[Oracle-Sql] C.12 Group Functions
Categories: Oracle-Sql
Tags: Group Functions
📋 This is my note-taking from what I learned in the class “Introduction To Database Concept”
- Reference link - SQL Oracle Function: https://docs.oracle.com/cd/B19306_01/server.102/b14200/functions001.htm
Group Functions
- Return one result per group of rows processed
- Are also called multiple-row and aggregate functions
- All group functions ignore
NULL
values exceptCOUNT(*)
- Use
DISTINCT
to suppress duplicate values.
Added Clauses
SELECT *|COLUMNNAME, COLUMNNAME, ...
FROM TABLENAME
[WHERE CONDITION]
[GROUP BY COLUMNNAME, COLUMNNAME, ...]
[HAVING GROUP CONDITION];
SUM Function
Calculates total amount stored in a numeric column for a group of rows
SELECT SUM((PAIDEACH-COST) * QUANTITY) "TOTAL PROFIT"

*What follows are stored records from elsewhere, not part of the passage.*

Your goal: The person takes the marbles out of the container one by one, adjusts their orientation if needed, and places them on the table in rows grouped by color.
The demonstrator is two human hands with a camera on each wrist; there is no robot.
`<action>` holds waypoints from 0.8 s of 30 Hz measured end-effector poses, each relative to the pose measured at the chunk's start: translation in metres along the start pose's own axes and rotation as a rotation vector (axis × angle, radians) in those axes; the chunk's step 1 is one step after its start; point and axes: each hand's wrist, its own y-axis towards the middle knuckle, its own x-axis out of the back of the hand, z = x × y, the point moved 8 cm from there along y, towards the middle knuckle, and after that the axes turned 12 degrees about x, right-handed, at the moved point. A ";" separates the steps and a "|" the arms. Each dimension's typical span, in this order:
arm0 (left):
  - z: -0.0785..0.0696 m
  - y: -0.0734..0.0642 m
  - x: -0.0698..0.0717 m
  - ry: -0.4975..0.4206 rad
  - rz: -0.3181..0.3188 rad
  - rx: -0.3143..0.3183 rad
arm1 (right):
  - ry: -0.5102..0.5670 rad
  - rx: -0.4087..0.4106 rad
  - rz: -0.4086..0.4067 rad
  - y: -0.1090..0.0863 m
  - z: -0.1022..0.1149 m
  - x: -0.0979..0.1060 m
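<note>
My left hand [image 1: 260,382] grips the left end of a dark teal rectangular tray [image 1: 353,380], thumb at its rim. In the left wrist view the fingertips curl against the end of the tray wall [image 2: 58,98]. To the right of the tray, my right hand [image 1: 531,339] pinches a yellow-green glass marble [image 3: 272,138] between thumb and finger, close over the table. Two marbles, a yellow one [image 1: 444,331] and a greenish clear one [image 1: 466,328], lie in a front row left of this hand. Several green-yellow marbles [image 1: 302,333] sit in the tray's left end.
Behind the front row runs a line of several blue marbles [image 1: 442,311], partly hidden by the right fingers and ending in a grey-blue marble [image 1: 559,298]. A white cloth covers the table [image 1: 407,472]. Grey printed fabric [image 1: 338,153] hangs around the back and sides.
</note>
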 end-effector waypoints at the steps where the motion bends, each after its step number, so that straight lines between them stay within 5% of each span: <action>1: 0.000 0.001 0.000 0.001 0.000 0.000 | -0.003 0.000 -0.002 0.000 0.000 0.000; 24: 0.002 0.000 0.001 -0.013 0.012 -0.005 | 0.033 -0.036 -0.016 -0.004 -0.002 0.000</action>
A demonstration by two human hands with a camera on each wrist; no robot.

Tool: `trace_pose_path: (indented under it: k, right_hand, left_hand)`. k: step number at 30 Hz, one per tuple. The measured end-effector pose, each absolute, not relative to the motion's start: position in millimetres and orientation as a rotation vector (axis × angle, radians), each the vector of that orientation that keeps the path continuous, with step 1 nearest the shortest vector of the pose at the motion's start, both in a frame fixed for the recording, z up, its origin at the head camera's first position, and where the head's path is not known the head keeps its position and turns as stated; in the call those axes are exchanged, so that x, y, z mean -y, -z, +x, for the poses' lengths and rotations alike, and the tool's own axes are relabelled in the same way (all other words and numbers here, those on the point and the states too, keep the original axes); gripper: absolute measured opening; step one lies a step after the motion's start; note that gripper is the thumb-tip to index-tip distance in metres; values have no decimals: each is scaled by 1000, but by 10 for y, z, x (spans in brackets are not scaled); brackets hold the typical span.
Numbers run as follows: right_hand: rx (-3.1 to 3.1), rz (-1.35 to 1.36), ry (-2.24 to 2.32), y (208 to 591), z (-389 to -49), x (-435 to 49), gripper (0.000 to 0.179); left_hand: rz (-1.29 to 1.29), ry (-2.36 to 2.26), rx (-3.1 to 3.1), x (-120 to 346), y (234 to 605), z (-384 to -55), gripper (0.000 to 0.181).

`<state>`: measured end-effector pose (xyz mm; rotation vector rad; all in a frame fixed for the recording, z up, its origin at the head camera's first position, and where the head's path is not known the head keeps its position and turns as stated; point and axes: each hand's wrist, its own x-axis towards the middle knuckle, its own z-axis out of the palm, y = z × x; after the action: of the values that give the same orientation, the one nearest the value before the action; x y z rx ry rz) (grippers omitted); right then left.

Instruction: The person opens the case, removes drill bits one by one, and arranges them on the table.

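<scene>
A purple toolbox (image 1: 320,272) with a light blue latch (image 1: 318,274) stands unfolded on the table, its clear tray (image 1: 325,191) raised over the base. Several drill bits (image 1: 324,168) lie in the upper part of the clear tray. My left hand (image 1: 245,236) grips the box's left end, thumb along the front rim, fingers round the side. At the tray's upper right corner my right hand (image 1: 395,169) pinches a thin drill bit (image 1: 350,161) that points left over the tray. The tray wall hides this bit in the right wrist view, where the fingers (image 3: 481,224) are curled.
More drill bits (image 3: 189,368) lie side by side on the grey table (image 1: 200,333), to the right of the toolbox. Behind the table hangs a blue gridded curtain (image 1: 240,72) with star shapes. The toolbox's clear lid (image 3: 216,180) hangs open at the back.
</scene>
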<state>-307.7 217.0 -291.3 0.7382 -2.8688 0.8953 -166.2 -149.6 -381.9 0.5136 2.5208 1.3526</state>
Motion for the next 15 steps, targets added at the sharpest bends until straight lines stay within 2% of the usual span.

FROM ORDERITEMS JOIN BOOKS USING (ISBN)
WHERE ORDER# = 1007;
AVG Function
Calculates the average of numeric values in a specified column
SELECT AVG(RETAIL-COST) "AVERAGE PROFIT"
FROM BOOKS
WHERE CATEGORY = 'COMPUTER';
COUNT Function
Two purposes:
- Count non-NULL values
- Count total records, including those with NULL values
COUNT Function – Non-NULL Values
Include column name in argument to count number of occurrences
SELECT COUNT(DISTINCT CATEGORY)
FROM BOOKS;
COUNT Function – NULL Values
Include asterisk in argument to count number of rows
SELECT COUNT(*)
FROM ORDERS
WHERE SHIPDATE IS NULL;
MAX Function
Returns the largest value
SELECT MAX(RETAIL-COST) "HIGHEST PROFIT"
FROM BOOKS;
MIN Function
Returns the smallest value
SELECT MIN(PUBDATE)
FROM BOOKS;
Datatypes
The COUNT, MIN, and MAX functions can be used on values with character, numeric, and date datatypes
Grouping Data
GROUP BY clause:
- Used to group data
- Must be used for any individual column in the SELECT clause with a group function
- Cannot reference column aliases
SELECT CATEGORY, TO_CHAR(AVG(RETAIL-COST), '999.99') "PROFIT"
FROM BOOKS
GROUP BY CATEGORY;
Common Error
A common error is missing a GROUP BY clause for non-aggregated columns in the SELECT clause
SELECT CATEGORY, TO_CHAR(AVG(RETAIL-COST), '999.99') "PROFIT"
FROM BOOKS;
# An error was encountered performing the requested operation:
# not a single-group group function
Restricting Aggregating Output
HAVING clause serves as the WHERE clause for grouped data
SELECT CATEGORY, TO_CHAR(AVG(RETAIL-COST), '999.99') "PROFIT"
FROM BOOKS
GROUP BY CATEGORY
HAVING AVG(RETAIL-COST) > 15;
When included in the same SELECT statement, the clauses are evaluated in the order of:
- WHERE
- GROUP BY
- HAVING
SELECT CATEGORY, TO_CHAR(AVG(RETAIL-COST), '999.99') "PROFIT"
FROM BOOKS
WHERE PUBDATE > '01-JAN-05'
GROUP BY CATEGORY
HAVING AVG(RETAIL-COST) > 15;
Nesting Functions
Inner function is resolved first
SELECT AVG(SUM(QUANTITY * PAIDEACH)) "AVERAGE ORDER TOTAL"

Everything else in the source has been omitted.